There’s a rising tension we’ve been noticing. It seems like (and, of course, our sample may be biased) every medium to large organization we talk to of late isn’t happy with the state of their relationship with one or more of the public cloud vendors they are doing business with. The reasons they state, though, are not purely based upon a single factor (like performance, for example).

Gioele Fazzeri_Pixabay_man-6027218_1920.jpg
A major cloud computing battle is about to break out – Gioele Fazzeri, Pixabay

For me, at least, it is beginning to feel like the opening salvos of a battle for control, power and ownership over the customer and their data.

Let me explain.

The cost of cloud

What we hear from the organizations we talk to, time and again, is that the monthly bill they receive from their cloud providers is out of control. All that data ingress was fine, but when the egress charges started climbing they found themselves trapped in a relationship from which it’s hard to escape, and where power dynamic is firmly weighted in favor of the provider.

And, as anyone who has ever tried it will tell you, dynamically switching existing applications between public cloud providers is anything but simple. Don't get me wrong, there’s immense value in having public cloud as part of your strategy. The sheer speed with which developers can independently spin-up an environment, develop and provision solutions is deeply attractive. Plus, the cloud’s ability to also provide an elastic buffer of performance, when needed, is extremely compelling and valuable.

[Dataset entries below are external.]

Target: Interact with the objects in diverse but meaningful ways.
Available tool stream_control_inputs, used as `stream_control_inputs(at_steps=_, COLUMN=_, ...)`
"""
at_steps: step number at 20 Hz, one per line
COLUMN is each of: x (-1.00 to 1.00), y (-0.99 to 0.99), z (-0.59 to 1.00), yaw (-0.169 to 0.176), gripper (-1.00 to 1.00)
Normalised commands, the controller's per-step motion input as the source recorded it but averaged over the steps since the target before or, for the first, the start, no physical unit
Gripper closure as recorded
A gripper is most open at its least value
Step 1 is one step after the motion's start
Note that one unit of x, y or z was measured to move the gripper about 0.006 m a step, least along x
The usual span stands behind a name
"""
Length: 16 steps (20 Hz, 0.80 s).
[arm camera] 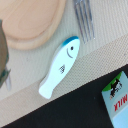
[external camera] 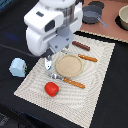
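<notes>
A small white fish-shaped piece with a blue head (arm camera: 60,67) lies flat on the striped placemat (external camera: 95,95), between the round tan plate (external camera: 68,65) and the mat's edge. Nothing is gripping it. My gripper (external camera: 49,65) hangs low over that spot at the plate's exterior-view left; its fingers are too blurred to show whether they are open. A red tomato (external camera: 51,89) sits on the mat's near part. A brown sausage (external camera: 81,46) lies beyond the plate. A pale blue-white milk carton (external camera: 18,67) (arm camera: 117,100) stands off the mat on the dark table. A grey long-handled saucepan (external camera: 93,16) sits at the back.
An orange-handled fork (external camera: 70,81), tines (arm camera: 85,20) near the fish piece, lies in front of the plate; an orange-handled knife (external camera: 87,58) lies at its far side. A beige bowl (external camera: 123,17) stands at the back right. The arm's white body (external camera: 50,25) hides the mat's back left.
</notes>
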Motion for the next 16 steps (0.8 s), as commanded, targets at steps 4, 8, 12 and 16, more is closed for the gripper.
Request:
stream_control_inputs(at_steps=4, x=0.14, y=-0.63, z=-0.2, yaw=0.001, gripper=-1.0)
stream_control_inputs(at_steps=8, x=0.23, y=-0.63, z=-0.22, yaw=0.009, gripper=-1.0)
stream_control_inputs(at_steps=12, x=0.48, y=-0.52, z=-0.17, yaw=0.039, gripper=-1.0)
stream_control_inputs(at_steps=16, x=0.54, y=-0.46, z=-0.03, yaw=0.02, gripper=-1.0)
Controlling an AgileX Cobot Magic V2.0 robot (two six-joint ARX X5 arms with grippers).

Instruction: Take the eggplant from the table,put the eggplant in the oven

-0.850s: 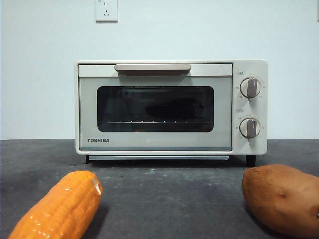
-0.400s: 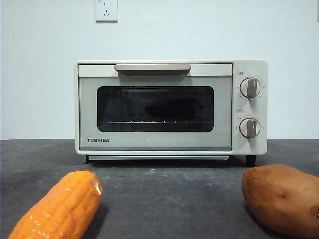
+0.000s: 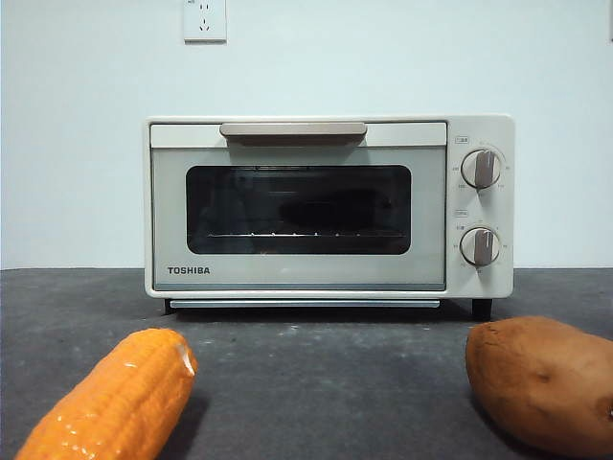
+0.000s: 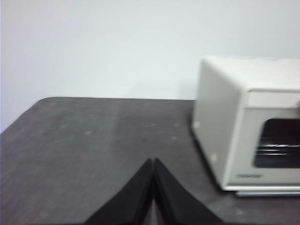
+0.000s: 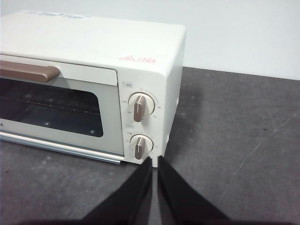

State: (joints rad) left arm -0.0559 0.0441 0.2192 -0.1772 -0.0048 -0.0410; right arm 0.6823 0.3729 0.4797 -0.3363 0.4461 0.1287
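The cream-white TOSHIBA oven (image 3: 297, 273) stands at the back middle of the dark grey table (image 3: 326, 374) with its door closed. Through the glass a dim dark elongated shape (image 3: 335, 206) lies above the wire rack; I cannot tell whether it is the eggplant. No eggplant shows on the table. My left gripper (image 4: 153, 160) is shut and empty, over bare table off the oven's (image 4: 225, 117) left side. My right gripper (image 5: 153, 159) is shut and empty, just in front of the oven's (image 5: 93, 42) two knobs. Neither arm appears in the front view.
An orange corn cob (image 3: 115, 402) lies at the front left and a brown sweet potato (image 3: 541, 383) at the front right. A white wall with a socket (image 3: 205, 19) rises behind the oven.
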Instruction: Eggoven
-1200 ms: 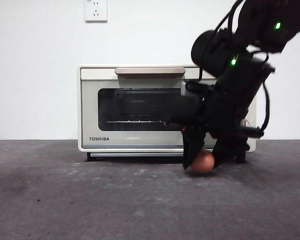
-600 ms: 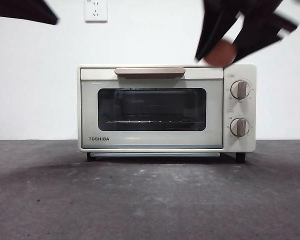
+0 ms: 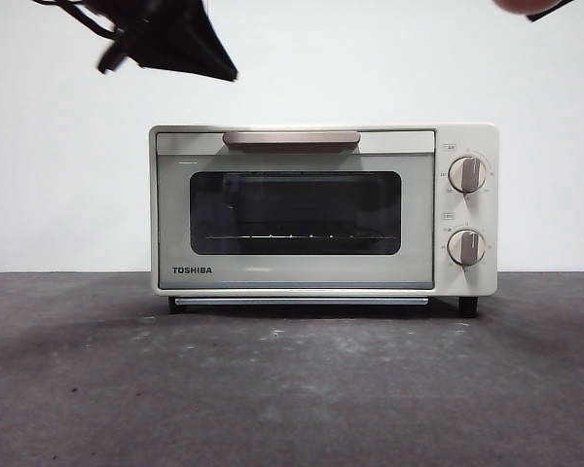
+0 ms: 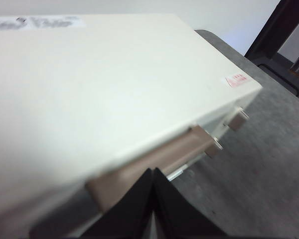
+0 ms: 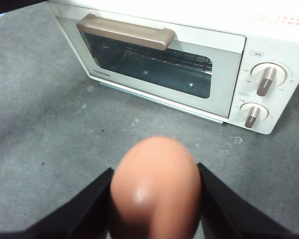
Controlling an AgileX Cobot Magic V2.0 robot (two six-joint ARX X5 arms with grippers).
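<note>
The cream TOSHIBA oven [image 3: 321,209] stands mid-table with its glass door closed. High at the right, my right gripper [image 5: 154,172] is shut on the reddish-brown egg [image 5: 154,191]. In the front view only a sliver of the egg [image 3: 526,5] shows at the top edge, above the oven's right end. My left gripper [image 4: 153,173] is shut and empty, hovering over the oven's top near the left end of the tan door handle [image 4: 159,159]. It appears in the front view as a black tip [image 3: 170,44] at the upper left.
Two grey knobs [image 3: 466,175] sit on the oven's right panel. Dark grey tabletop [image 3: 292,389] spreads in front of the oven. A white wall with a socket [image 3: 186,19] stands behind. A dark frame [image 4: 281,30] shows beyond the table's edge in the left wrist view.
The right gripper lifted the egg off the table in front of the oven and rose almost out of view. The left arm came in from the upper left toward the oven's top.
</note>
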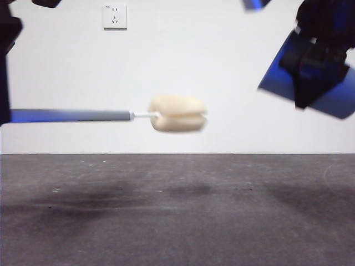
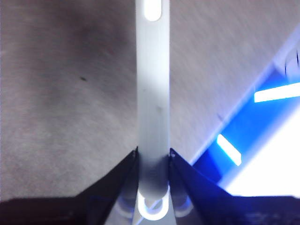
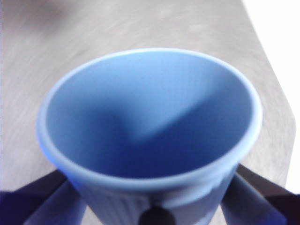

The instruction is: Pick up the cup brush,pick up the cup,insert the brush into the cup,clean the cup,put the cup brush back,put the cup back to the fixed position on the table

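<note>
The cup brush (image 1: pixel 111 115) hangs level in the air above the table (image 1: pixel 177 210), its cream sponge head (image 1: pixel 177 113) pointing right. My left gripper (image 2: pixel 153 157) is shut on the grey handle (image 2: pixel 153 93); in the front view it is at the left edge. My right gripper (image 1: pixel 310 72) is shut on the blue cup (image 1: pixel 277 77), held tilted high at the right with its mouth towards the brush. In the right wrist view the cup (image 3: pixel 150 126) fills the picture, its inside bare. A wide gap lies between sponge and cup.
A white wall with a socket (image 1: pixel 115 16) stands behind the table. The table's far edge runs across the front view. Another blue bit (image 1: pixel 255 4) shows at the top edge.
</note>
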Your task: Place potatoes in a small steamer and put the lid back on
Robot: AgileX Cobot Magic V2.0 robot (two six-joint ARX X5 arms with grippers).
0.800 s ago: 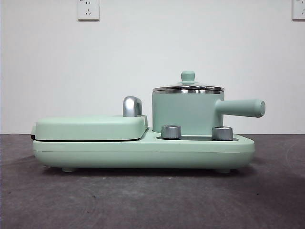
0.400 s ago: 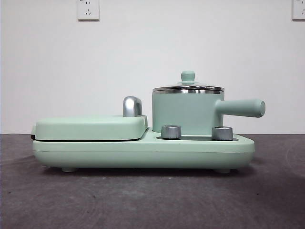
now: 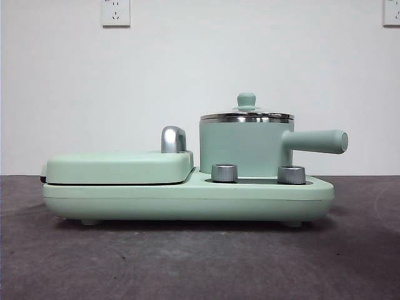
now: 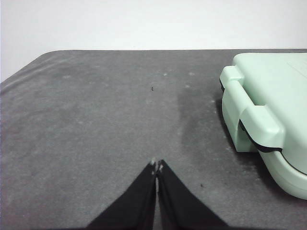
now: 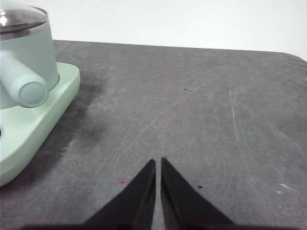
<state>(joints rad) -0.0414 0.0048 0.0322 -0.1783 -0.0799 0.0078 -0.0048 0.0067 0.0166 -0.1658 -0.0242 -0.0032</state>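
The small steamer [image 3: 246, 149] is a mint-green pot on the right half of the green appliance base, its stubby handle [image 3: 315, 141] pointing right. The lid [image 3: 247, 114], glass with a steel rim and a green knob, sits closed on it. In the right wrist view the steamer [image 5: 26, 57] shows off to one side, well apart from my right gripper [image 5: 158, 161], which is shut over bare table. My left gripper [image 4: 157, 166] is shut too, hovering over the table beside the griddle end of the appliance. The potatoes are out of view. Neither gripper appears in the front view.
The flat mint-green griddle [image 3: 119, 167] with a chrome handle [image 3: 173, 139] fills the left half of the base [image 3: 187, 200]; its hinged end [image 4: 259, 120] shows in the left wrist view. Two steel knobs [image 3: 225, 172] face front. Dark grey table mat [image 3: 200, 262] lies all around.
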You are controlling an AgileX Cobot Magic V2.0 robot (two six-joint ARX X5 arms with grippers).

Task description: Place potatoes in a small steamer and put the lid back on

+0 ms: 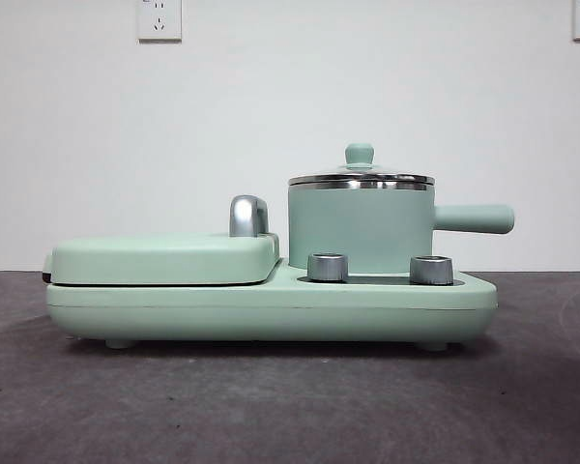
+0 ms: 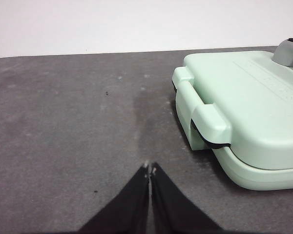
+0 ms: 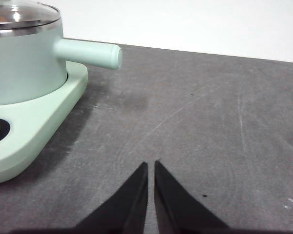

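I see the small steamer [image 1: 361,230] seated on the mint-green base unit [image 1: 271,307], behind two steel dials [image 1: 328,267], with the lid [image 1: 361,177] closed on it and the flat griddle cover [image 1: 164,259] beside it. Left gripper [image 2: 150,168] and right gripper [image 3: 151,165] are both clenched empty over bare table [image 3: 210,122], apart from the base unit. I cannot find the potatoes in any view.

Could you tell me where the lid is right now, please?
The lid sits closed on the steamer, on the right part of the base in the front view, above the two knobs and beside the griddle cover.
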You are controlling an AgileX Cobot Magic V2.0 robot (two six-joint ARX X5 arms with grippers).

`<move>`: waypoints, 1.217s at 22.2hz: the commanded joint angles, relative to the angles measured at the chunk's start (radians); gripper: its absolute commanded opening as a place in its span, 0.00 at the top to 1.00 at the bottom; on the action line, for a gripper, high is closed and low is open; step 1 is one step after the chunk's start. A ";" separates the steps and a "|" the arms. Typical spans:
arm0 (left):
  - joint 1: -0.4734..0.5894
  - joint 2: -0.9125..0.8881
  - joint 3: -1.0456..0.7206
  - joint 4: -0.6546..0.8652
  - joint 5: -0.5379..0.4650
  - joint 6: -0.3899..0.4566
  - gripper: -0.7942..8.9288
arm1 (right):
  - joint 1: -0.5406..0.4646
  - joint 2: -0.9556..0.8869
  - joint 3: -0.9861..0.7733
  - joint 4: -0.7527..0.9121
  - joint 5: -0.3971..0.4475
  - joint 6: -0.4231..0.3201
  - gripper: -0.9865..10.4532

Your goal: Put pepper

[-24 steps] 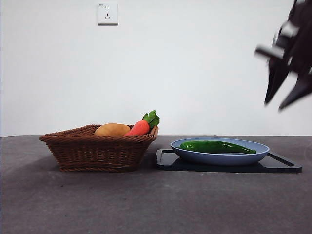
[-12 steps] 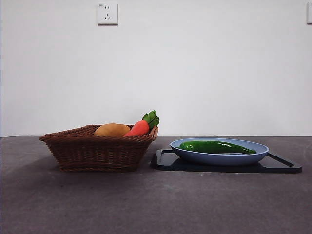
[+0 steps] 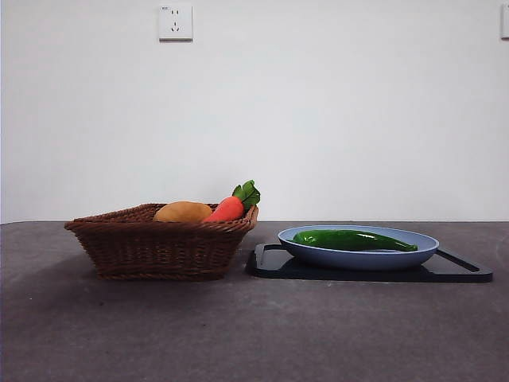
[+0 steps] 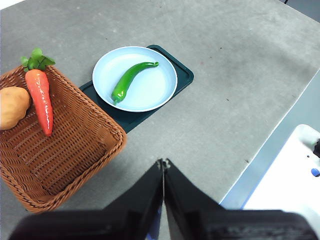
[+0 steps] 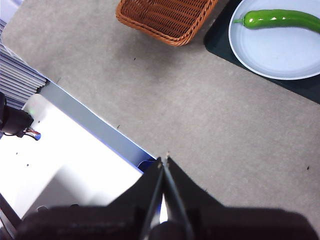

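Pepper: the long green pepper (image 3: 354, 239) lies flat in the blue plate (image 3: 358, 256), with no pincer touching it.
Plate: it sits on a black tray (image 3: 370, 273) on the gray counter (image 3: 254, 334), near the counter's middle and well away from its edges.
Basket: the brown basket (image 3: 163, 247) stands just beside the tray, with a carrot (image 3: 229, 207) and a potato (image 3: 183, 212) in it.
Left pincer: the left pincer (image 4: 163, 165) has its two black jaws pressed together and holds nothing. It hangs high over the counter's edge.
Right pincer: the right pincer (image 5: 164, 161) is also pressed closed and holds nothing. It hangs high over the other edge of the counter.
Which way: the pepper lies well apart from both pincers, out toward the middle of the counter.
Long way: the pepper's long side runs across the plate, tip pointing away from the basket.
Nearer arm: I cannot tell which arm is closer.
Job: it looks done, since the pepper rests in the plate.
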 commanded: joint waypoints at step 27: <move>0.658 -0.545 -0.613 1.017 -0.108 0.223 0.91 | 0.003 0.005 0.018 -0.016 0.003 0.015 0.90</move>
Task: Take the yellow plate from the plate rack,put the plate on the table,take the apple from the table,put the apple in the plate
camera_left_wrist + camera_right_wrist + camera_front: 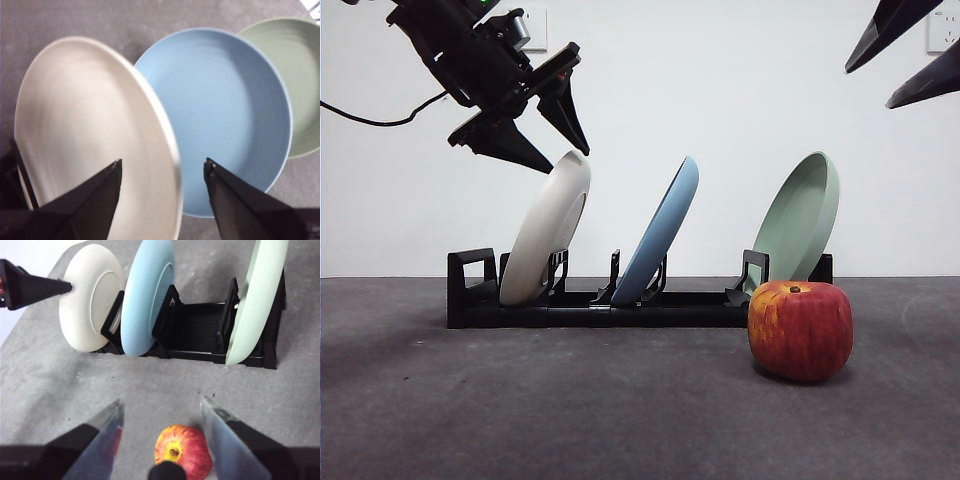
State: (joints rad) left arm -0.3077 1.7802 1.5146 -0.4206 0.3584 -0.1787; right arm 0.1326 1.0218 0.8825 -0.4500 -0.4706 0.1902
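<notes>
The left gripper (555, 140) hangs spread wide over the top rim of the yellow plate (546, 230), which leans in the end slot of the plate rack (470, 290). If the jaws close off-centre, the plate could likely slip or knock the blue plate (660, 232) beside it. The plate stands on edge, tilted, its face toward the blue one; the right gripper (162, 407) waits open above the apple (800, 328).

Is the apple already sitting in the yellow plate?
No, the apple rests on the table in front of the plate rack, while the yellow plate stands in it.
</notes>
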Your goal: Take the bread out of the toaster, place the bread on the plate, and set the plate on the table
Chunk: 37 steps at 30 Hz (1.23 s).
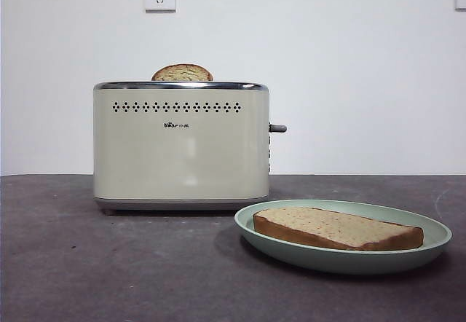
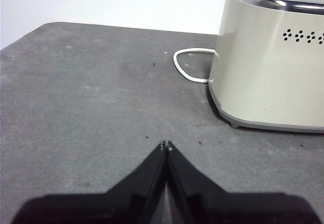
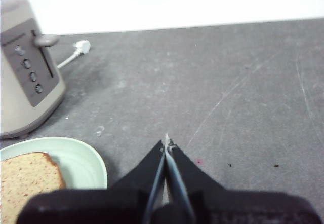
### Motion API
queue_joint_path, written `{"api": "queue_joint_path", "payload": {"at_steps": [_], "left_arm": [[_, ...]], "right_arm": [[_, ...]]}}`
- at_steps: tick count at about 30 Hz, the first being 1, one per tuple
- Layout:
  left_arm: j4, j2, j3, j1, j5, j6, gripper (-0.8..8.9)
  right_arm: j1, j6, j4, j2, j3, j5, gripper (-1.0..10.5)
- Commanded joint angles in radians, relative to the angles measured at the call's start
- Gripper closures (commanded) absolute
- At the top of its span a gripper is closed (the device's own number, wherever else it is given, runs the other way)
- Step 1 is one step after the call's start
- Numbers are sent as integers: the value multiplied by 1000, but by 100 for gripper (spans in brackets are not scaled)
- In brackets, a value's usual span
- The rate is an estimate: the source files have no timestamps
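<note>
- The bread lies flat in the plate, tan speckled face up, dark crust along its near edge; we see one corner of it again in the right wrist view.
- The plate, shallow and pale mint green, rests on the table just beside the toaster.
- We judge the task essentially finished: bread on plate, plate on table. What remains is to keep both arms clear so nothing gets nudged.
- If any adjustment were wanted, we would take the plate by its raised rim on the side away from the toaster and keep it level, so the slice does not slide.
- A second slice shows only its rounded dome above the toaster's chrome rim; we leave it alone.
- Our right gripper hovers over bare table near the plate's edge, jaws pressed together, holding nothing.
- Our left gripper sits on the toaster's other side, near a white cord, jaws likewise closed and empty.
</note>
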Motion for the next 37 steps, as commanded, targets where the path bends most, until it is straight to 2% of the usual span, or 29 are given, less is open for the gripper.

But all that said, the lock-in is very real.

The shift to the edge

My colleague Craig Chadwell wrote a great post recently about the rise of edge computing (you can read it here if you haven’t already).

For the public cloud guys that poses a challenge. For edge deployments to be successful the laws of physics dictate that you need to place high performance, low latency infrastructure close to where the data is being created and used. Cloud providers are hyperscalers at heart, though. They thrive on the economies of scale that massive data centers can bring when you build racks out by the square mile. Edge (and hybrid cloud) has led to the rise of satellite edge infrastructure options to be offered by AWS et al, providing an on-premise extension of your cloud instance (Azure Stack and Outposts being a couple of examples).

The problem is, of course, if I’m trying to loosen the grip that any one cloud provider has on my organization, the LAST thing I want to do is start hosting their kit (kit I have no real direct control over) on premise.

Service resilience

The notion of cloud services being built upon ‘bulletproof’ infrastructures, immune to downtime, have taken quite a knock of late. Who wasn’t affected by at least one of the recent outages at Azure, AWS, Slack, Facebook, WhatsApp or Instagram?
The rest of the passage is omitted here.